I assume everyone knows, especially those for whom Fox "news" = actual news, that Barack Obama hates white people. Worse, he and Eric Holder have teamed up to let black people get away with any and all crimes. Something about Black Panthers...
Conservative activist and former Voting Section Attorney J. Christian Adamsidentified United States Associate Attorney General Thomas J. Perrelli as the person who ordered the case dismissed, but he wasn't confirmed until March, three months after the case was downgraded. Adams also said that Deputy Assistant Attorney General Julie Fernandes declared, “Never bring another lawsuit against a black or other national minority, apparently no matter what they do.” But according to the Raben Group, a progressive PR firm Fernades worked for prior to the Justice Department, she didn't leave her job with them until June 22, 2009, more than six months after the criminal case against the NBPP members was dropped. Even if she did say that -- and none of my sources in the Voting Section ever heard her say anything of the sort -- it wouldn't have had any bearing on the NBPP case, because she wasn't there when it was dismissed.

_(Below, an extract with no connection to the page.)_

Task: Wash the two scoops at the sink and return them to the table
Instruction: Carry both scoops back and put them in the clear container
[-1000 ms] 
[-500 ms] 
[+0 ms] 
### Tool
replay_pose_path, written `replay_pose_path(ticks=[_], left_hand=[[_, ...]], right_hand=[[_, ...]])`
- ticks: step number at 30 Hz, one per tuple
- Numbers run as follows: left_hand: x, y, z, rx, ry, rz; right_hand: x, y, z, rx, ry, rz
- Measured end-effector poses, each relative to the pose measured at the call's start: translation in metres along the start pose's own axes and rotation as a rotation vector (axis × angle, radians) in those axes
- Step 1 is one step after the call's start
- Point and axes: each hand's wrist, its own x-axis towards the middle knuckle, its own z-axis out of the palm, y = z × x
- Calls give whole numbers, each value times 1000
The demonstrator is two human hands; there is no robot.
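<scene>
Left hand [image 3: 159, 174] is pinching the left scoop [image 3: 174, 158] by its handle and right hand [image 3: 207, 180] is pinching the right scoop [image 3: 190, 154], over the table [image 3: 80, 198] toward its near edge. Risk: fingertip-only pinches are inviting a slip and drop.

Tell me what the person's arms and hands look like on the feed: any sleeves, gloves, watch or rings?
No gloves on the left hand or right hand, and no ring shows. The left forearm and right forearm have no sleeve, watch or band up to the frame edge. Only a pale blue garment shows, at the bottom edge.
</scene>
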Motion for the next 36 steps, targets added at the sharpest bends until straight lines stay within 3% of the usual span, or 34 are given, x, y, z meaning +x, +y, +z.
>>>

All of which kind of puts a rather large wrinkle in the right-wing fantasy that the decision to pursue a civil rather than criminal case against The New Black Panther Party members was a racist decree handed down from the racist leadership of the Obama administration. None of the Obama administration's political appointees who have been attacked as having mandated this decision were even working at the Department of Justice at the time the case was downgraded!
Perez testified that the decision to pursue a civil case was a matter of "career people disagreeing with career people." The facts would seem to support that account.
I really think -- and I'm dead serious -- if you hear anything, ANYTHING AT ALL, on Fox "news," any claim by any of the RWS™, or a single utterance by any of the Republicans in Congress, that the assumption should be it's false -- DELIBERATELY FALSE -- until proven otherwise. In tough economic times, a predictable bet could make you some money; so, bet on it. And for some, like Glenn Beck and Sarah Palin and Sean Hannity and Rush Limbaugh and Michael Savage and Ann Coulter, I'd be damn suspicious if all they said was "hello."